EXERCISE GOAL –
Whether an entry is long or short, retype it exactly.

Records from a collection:

Segment Open

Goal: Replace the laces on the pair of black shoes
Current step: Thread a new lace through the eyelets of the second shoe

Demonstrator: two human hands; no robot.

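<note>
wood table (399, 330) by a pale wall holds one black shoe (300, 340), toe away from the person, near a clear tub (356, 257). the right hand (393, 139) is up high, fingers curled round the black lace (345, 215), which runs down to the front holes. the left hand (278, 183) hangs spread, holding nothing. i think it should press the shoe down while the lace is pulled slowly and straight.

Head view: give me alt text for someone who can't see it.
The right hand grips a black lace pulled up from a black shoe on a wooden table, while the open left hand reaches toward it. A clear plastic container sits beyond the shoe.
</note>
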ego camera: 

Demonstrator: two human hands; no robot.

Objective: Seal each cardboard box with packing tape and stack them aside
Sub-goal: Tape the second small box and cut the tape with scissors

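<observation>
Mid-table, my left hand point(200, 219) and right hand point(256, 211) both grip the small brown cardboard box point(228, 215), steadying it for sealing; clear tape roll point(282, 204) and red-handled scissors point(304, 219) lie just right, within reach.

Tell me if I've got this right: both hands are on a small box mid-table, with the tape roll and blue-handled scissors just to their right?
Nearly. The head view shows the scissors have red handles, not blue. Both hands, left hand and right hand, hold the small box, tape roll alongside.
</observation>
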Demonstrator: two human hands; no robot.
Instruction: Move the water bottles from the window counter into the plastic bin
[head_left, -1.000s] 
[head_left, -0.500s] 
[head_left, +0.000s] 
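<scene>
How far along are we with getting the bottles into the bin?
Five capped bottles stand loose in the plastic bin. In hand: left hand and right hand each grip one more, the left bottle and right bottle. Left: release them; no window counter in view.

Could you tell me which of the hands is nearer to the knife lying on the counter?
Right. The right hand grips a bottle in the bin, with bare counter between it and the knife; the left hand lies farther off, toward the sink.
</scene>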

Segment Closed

ANSWER FOR THIS EXERCISE –
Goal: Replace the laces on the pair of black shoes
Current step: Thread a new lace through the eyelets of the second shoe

Demonstrator: two human hands; no robot.

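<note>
wood table (399, 330) by a pale wall holds one black shoe (300, 340), toe away from the person, near a clear tub (356, 257). the right hand (393, 139) is up high, fingers curled round the black lace (345, 215), which runs down to the front holes. the left hand (278, 183) hangs spread, holding nothing. i think it should press the shoe down while the lace is pulled slowly and straight.

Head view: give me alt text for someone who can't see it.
The right hand grips a black lace pulled up from a black shoe on a wooden table, while the open left hand reaches toward it. A clear plastic container sits beyond the shoe.
</note>
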ego camera: 

Demonstrator: two human hands; no robot.

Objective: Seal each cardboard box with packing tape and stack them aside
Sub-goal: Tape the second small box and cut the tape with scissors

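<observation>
Mid-table, my left hand point(200, 219) and right hand point(256, 211) both grip the small brown cardboard box point(228, 215), steadying it for sealing; clear tape roll point(282, 204) and red-handled scissors point(304, 219) lie just right, within reach.

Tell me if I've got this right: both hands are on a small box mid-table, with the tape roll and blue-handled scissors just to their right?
Nearly. The head view shows the scissors have red handles, not blue. Both hands, left hand and right hand, hold the small box, tape roll alongside.
</observation>
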Demonstrator: two human hands; no robot.
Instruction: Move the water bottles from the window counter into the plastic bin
[head_left, -1.000s] 
[head_left, -0.500s] 
[head_left, +0.000s] 
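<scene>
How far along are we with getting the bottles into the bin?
Five capped bottles stand loose in the plastic bin. In hand: left hand and right hand each grip one more, the left bottle and right bottle. Left: release them; no window counter in view.

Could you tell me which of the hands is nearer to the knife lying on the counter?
Right. The right hand grips a bottle in the bin, with bare counter between it and the knife; the left hand lies farther off, toward the sink.
</scene>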

The work on this exercise is finished.